- **The data**:
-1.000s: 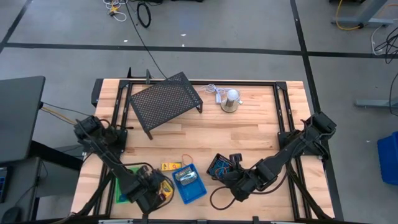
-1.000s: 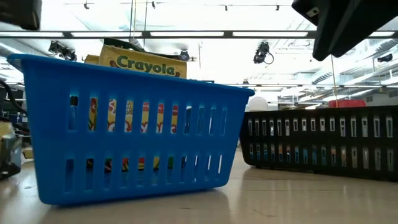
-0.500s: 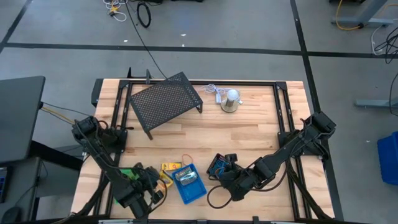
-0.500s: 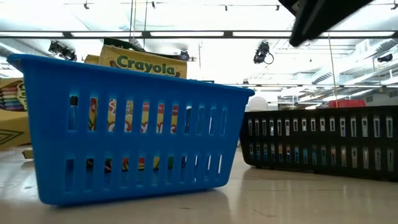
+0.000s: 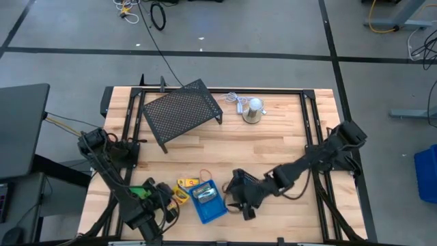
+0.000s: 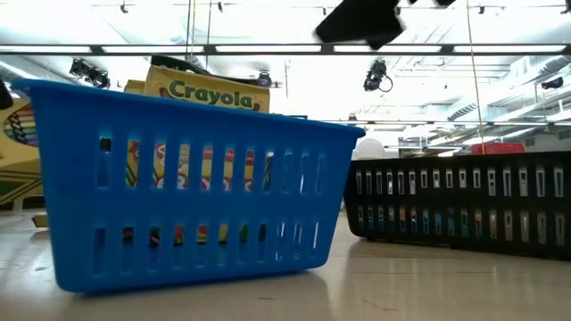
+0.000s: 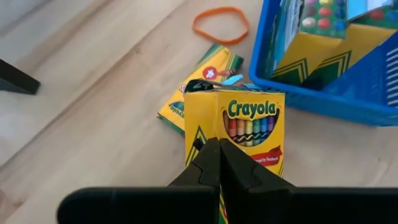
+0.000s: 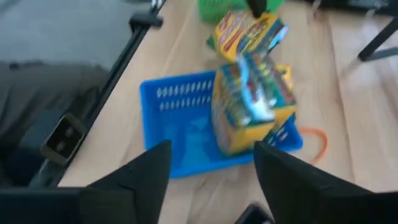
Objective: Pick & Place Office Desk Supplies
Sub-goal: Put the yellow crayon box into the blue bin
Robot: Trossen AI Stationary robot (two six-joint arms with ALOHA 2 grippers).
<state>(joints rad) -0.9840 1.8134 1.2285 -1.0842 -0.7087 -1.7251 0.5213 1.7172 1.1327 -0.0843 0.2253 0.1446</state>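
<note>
Partly done, by the look of it. Blue tray (image 5: 208, 201) already loaded with crayon boxes (image 6: 207, 86), standing proud of its rim. Right end effector (image 8: 208, 171) spread wide and empty, hovering just beside the blue tray, with the black mesh tray (image 5: 240, 182) close under its arm. Left end effector (image 7: 219, 163) pressed together, no box pinched; upright crayon box (image 7: 241, 134) right in front of the closed fingertips. Flat crayon box (image 7: 200, 84) lying on the surface (image 7: 87, 81) just beyond that, orange elastic loop (image 7: 221, 25) farther ahead, beside the blue tray. Green tray (image 5: 136, 205) under the left arm. Left to do, probably: the two loose boxes and the orange loop.
</note>
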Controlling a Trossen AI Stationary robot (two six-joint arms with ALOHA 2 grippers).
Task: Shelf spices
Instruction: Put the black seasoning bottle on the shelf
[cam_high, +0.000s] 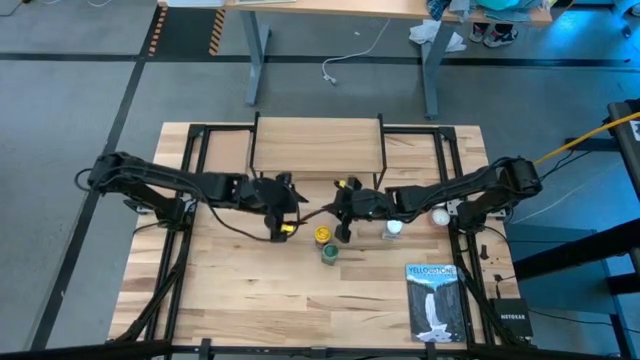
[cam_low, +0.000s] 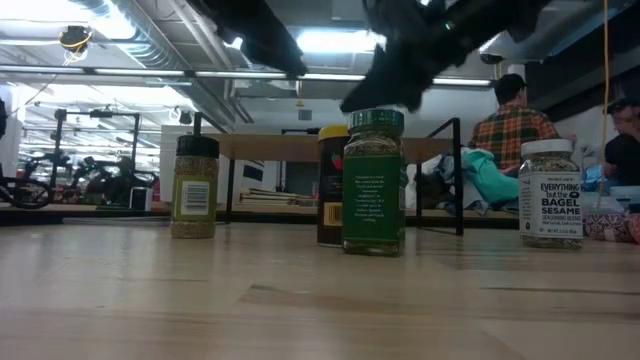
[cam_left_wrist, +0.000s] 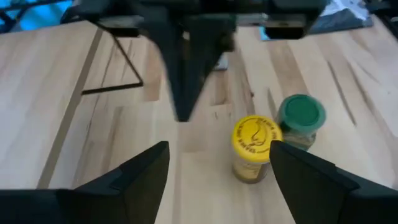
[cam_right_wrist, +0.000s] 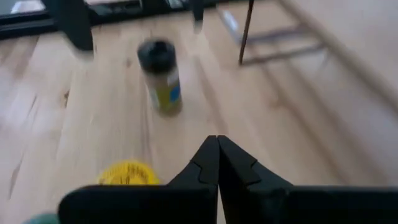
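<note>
Seen from above: shelf (cam_high: 318, 142) at the far middle of the table (cam_high: 240, 300), its plank top bare. Left gripper (cam_high: 290, 207) reaching in from the left, just in front of the shelf, with the dark-lidded jar (cam_high: 286, 228) close below it. Right gripper (cam_high: 343, 228) reaching in from the right, its tip near the yellow-lidded jar (cam_high: 322, 234) and the green jar (cam_high: 329, 253). White-lidded jar (cam_high: 394, 228) standing under the right arm. Blue-and-white book (cam_high: 435, 301) lying at the near right corner.

At table height: all four jars upright on the table, none on the shelf (cam_low: 300, 145) behind them. Dark-lidded jar (cam_low: 195, 186) at left, green jar (cam_low: 373, 181) in the middle partly covering the yellow-lidded one (cam_low: 331, 186), white-lidded jar (cam_low: 550, 193) at right. Person in a plaid shirt (cam_low: 512, 128) beyond.

From the left wrist: fingers (cam_left_wrist: 140, 171) spread wide, holding nothing; yellow lid (cam_left_wrist: 254, 137) and green lid (cam_left_wrist: 301, 113) side by side ahead.

From the right wrist: fingers (cam_right_wrist: 205, 163) pressed together, empty; dark-lidded jar (cam_right_wrist: 160, 76) standing farther off, yellow lid (cam_right_wrist: 129, 173) near.
</note>
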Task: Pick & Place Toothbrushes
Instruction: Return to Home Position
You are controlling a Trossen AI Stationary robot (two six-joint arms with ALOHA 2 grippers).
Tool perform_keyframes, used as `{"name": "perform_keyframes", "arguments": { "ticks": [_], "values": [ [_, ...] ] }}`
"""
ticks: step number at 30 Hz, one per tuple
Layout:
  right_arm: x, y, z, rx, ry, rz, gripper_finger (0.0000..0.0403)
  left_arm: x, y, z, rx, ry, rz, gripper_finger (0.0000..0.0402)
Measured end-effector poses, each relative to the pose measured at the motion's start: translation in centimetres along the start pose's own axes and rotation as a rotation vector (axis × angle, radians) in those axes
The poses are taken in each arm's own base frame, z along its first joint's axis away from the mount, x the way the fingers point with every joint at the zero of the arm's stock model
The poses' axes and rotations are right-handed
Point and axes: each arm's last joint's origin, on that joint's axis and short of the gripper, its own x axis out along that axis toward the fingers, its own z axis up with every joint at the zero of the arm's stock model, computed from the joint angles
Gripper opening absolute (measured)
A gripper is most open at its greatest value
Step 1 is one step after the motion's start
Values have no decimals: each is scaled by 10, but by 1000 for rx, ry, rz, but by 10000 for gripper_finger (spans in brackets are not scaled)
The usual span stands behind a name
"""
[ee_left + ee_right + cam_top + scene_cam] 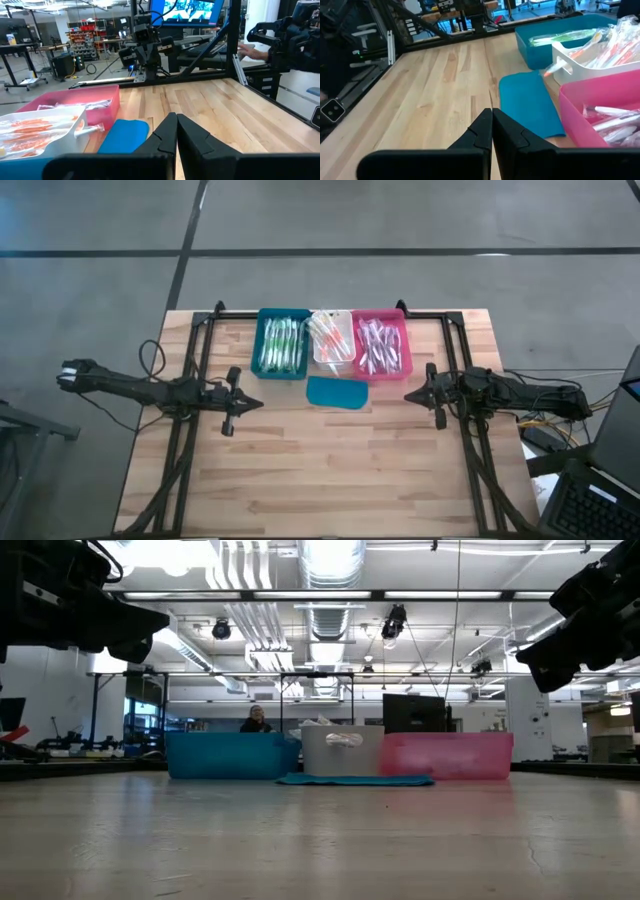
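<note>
Along far edge of the wooden bench point(330, 470), thin toothbrushes point(282, 345) fill rectangular blue, white, pink plastic bins point(284, 311); left pincer point(255, 402) and right pincer point(410, 395) level, pointing inward from side edges, fingers together.

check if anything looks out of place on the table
One toothbrush pokes out over the front wall of the white bin, its orange tip hanging toward the flat teal piece. Nothing else stands out.
</note>
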Motion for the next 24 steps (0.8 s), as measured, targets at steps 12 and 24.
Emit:
{"name": "perform_keyframes", "arguments": {
  "ticks": [12, 24],
  "values": [
    [0, 0, 0, 0, 0, 0, 8, 0, 0, 0, 1, 1, 0, 14],
    [0, 0, 0, 0, 0, -1, 9, 0, 0, -1, 1, 2, -1, 12]
  ]
}}
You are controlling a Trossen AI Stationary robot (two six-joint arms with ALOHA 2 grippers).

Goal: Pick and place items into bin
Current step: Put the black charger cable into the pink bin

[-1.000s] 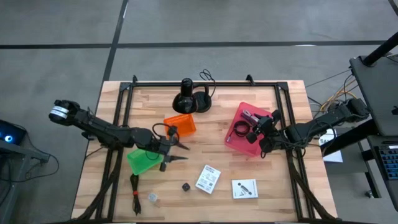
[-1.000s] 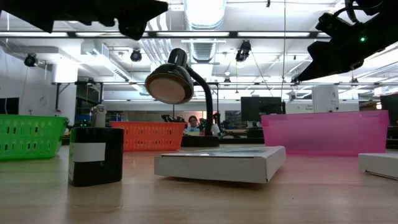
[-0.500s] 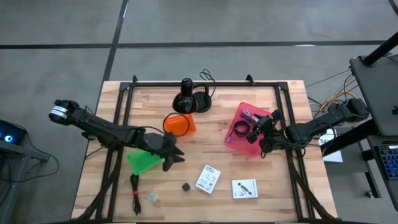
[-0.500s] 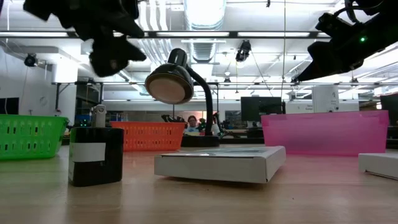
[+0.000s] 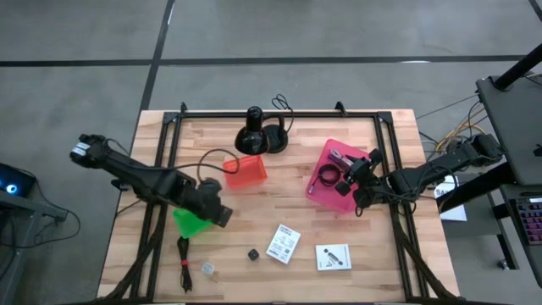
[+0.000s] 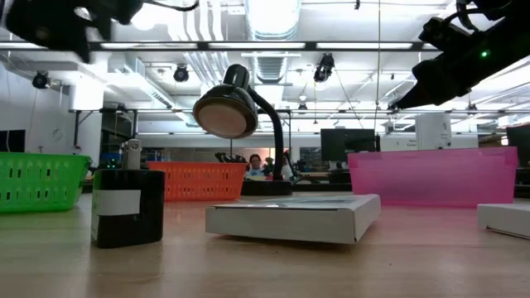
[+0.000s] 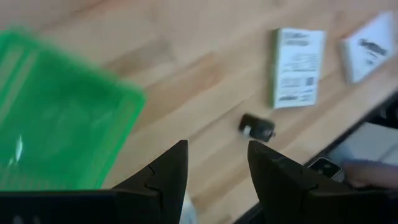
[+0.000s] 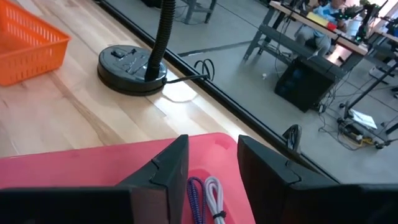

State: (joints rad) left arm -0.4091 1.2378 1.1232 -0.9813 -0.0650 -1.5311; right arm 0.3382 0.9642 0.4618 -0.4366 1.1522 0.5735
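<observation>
From above, the left gripper (image 5: 213, 212) hangs over the right edge of the green bin (image 5: 190, 222) at the table's near left, while the right gripper (image 5: 362, 180) sits over the near right rim of the pink bin (image 5: 317, 188), which already holds a cable and strap. Items not yet binned lie along the near edge: two white cards (image 5: 283, 243), the second (image 5: 333, 256) to its right, a tiny black cube (image 5: 252, 253) just left of the first, a small clear piece (image 5: 207, 268) and a black cable (image 5: 182, 257) at near left. An orange bin (image 5: 246, 171) and a black lamp (image 5: 256, 135) stand farther back. The low view shows the cube (image 6: 127, 206) as a dark block with a pale label and one card (image 6: 294, 217) as a flat white box, near the camera; both arms are dark shapes overhead. The left wrist view shows that gripper's jaws standing apart with nothing between them, above bare wood between the green bin (image 7: 56, 118) and the cube (image 7: 257, 128), with a card (image 7: 296, 67) beyond. The right wrist view shows its jaws also parted and empty over the pink bin (image 8: 93, 163). I judge the risks to be the left fingers clipping the green bin's rim on descent, and the small, light cube skidding or tipping out of a pinch that is off centre.
</observation>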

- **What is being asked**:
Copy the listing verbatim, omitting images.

- **Response to this task**:
-1.000s: 
-1.000s: 
-0.500s: 
-0.500s: 
+0.000s: 
+0.000s: 
+0.000s: 
+0.000s: 
Objective: Pick & Place Office Desk Supplies
Sub-goal: Put the yellow crayon box into the blue bin
Robot: Trossen AI Stationary robot (two six-joint arms with ALOHA 2 grippers).
<state>(joints rad) -0.9840 1.8134 1.2285 -1.0842 -0.7087 -1.7251 0.5213 1.7172 1.1327 -0.0843 0.2253 0.1446</state>
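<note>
Partly done, by the look of it. Blue tray (image 5: 208, 201) already loaded with crayon boxes (image 6: 207, 86), standing proud of its rim. Right end effector (image 8: 208, 171) spread wide and empty, hovering just beside the blue tray, with the black mesh tray (image 5: 240, 182) close under its arm. Left end effector (image 7: 219, 163) pressed together, no box pinched; upright crayon box (image 7: 241, 134) right in front of the closed fingertips. Flat crayon box (image 7: 200, 84) lying on the surface (image 7: 87, 81) just beyond that, orange elastic loop (image 7: 221, 25) farther ahead, beside the blue tray. Green tray (image 5: 136, 205) under the left arm. Left to do, probably: the two loose boxes and the orange loop.
</note>
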Controlling a Trossen AI Stationary robot (two six-joint arms with ALOHA 2 grippers).
Task: Shelf spices
Instruction: Put the black seasoning bottle on the shelf
[cam_high, +0.000s] 
[cam_low, +0.000s] 
[cam_left_wrist, +0.000s] 
[cam_right_wrist, +0.000s] 
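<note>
Seen from above: shelf (cam_high: 318, 142) at the far middle of the table (cam_high: 240, 300), its plank top bare. Left gripper (cam_high: 290, 207) reaching in from the left, just in front of the shelf, with the dark-lidded jar (cam_high: 286, 228) close below it. Right gripper (cam_high: 343, 228) reaching in from the right, its tip near the yellow-lidded jar (cam_high: 322, 234) and the green jar (cam_high: 329, 253). White-lidded jar (cam_high: 394, 228) standing under the right arm. Blue-and-white book (cam_high: 435, 301) lying at the near right corner.

At table height: all four jars upright on the table, none on the shelf (cam_low: 300, 145) behind them. Dark-lidded jar (cam_low: 195, 186) at left, green jar (cam_low: 373, 181) in the middle partly covering the yellow-lidded one (cam_low: 331, 186), white-lidded jar (cam_low: 550, 193) at right. Person in a plaid shirt (cam_low: 512, 128) beyond.

From the left wrist: fingers (cam_left_wrist: 140, 171) spread wide, holding nothing; yellow lid (cam_left_wrist: 254, 137) and green lid (cam_left_wrist: 301, 113) side by side ahead.

From the right wrist: fingers (cam_right_wrist: 205, 163) pressed together, empty; dark-lidded jar (cam_right_wrist: 160, 76) standing farther off, yellow lid (cam_right_wrist: 129, 173) near.
</note>
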Task: Pick & Place Toothbrushes
Instruction: Return to Home Position
You are controlling a Trossen AI Stationary robot (two six-joint arms with ALOHA 2 grippers).
Tool perform_keyframes, used as `{"name": "perform_keyframes", "arguments": { "ticks": [_], "values": [ [_, ...] ] }}`
"""
ticks: step number at 30 Hz, one per tuple
Layout:
  right_arm: x, y, z, rx, ry, rz, gripper_finger (0.0000..0.0403)
  left_arm: x, y, z, rx, ry, rz, gripper_finger (0.0000..0.0402)
Measured end-effector poses, each relative to the pose measured at the motion's start: translation in centimetres along the start pose's own axes and rotation as a rotation vector (axis × angle, radians) in those axes
The poses are taken in each arm's own base frame, z along its first joint's axis away from the mount, x the way the fingers point with every joint at the zero of the arm's stock model
The poses' axes and rotations are right-handed
Point and axes: each arm's last joint's origin, on that joint's axis and short of the gripper, its own x axis out along that axis toward the fingers, its own z axis up with every joint at the zero of the arm's stock model, computed from the joint angles
Gripper opening absolute (measured)
A gripper is most open at its greatest value
Step 1 is one step after the motion's start
Values have no decimals: each is scaled by 10, but by 1000 for rx, ry, rz, but by 10000 for gripper_finger (spans in brackets are not scaled)
The usual span stands behind a name
"""
[ee_left + ee_right + cam_top + scene_cam] 
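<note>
Along far edge of the wooden bench point(330, 470), thin toothbrushes point(282, 345) fill rectangular blue, white, pink plastic bins point(284, 311); left pincer point(255, 402) and right pincer point(410, 395) level, pointing inward from side edges, fingers together.

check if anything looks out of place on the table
One toothbrush pokes out over the front wall of the white bin, its orange tip hanging toward the flat teal piece. Nothing else stands out.
</note>
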Motion for the next 24 steps (0.8 s), as measured, targets at steps 12 and 24.
Emit:
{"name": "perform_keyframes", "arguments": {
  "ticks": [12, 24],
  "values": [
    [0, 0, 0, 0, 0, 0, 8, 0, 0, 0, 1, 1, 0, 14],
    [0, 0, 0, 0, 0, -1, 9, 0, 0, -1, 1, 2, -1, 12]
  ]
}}
You are controlling a Trossen AI Stationary robot (two six-joint arms with ALOHA 2 grippers).

Goal: Pick and place items into bin
Current step: Put the black charger cable into the pink bin

[-1.000s] 
[-1.000s] 
[-0.500s] 
[-0.500s] 
[+0.000s] 
[+0.000s] 
[+0.000s] 
[+0.000s] 

State: (joints rad) left arm -0.4091 1.2378 1.1232 -0.9813 -0.0650 -1.5311; right arm 0.3382 0.9642 0.4618 -0.4366 1.1522 0.5735
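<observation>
From above, the left gripper (image 5: 213, 212) hangs over the right edge of the green bin (image 5: 190, 222) at the table's near left, while the right gripper (image 5: 362, 180) sits over the near right rim of the pink bin (image 5: 317, 188), which already holds a cable and strap. Items not yet binned lie along the near edge: two white cards (image 5: 283, 243), the second (image 5: 333, 256) to its right, a tiny black cube (image 5: 252, 253) just left of the first, a small clear piece (image 5: 207, 268) and a black cable (image 5: 182, 257) at near left. An orange bin (image 5: 246, 171) and a black lamp (image 5: 256, 135) stand farther back. The low view shows the cube (image 6: 127, 206) as a dark block with a pale label and one card (image 6: 294, 217) as a flat white box, near the camera; both arms are dark shapes overhead. The left wrist view shows that gripper's jaws standing apart with nothing between them, above bare wood between the green bin (image 7: 56, 118) and the cube (image 7: 257, 128), with a card (image 7: 296, 67) beyond. The right wrist view shows its jaws also parted and empty over the pink bin (image 8: 93, 163). I judge the risks to be the left fingers clipping the green bin's rim on descent, and the small, light cube skidding or tipping out of a pinch that is off centre.
</observation>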

This answer is complete as written.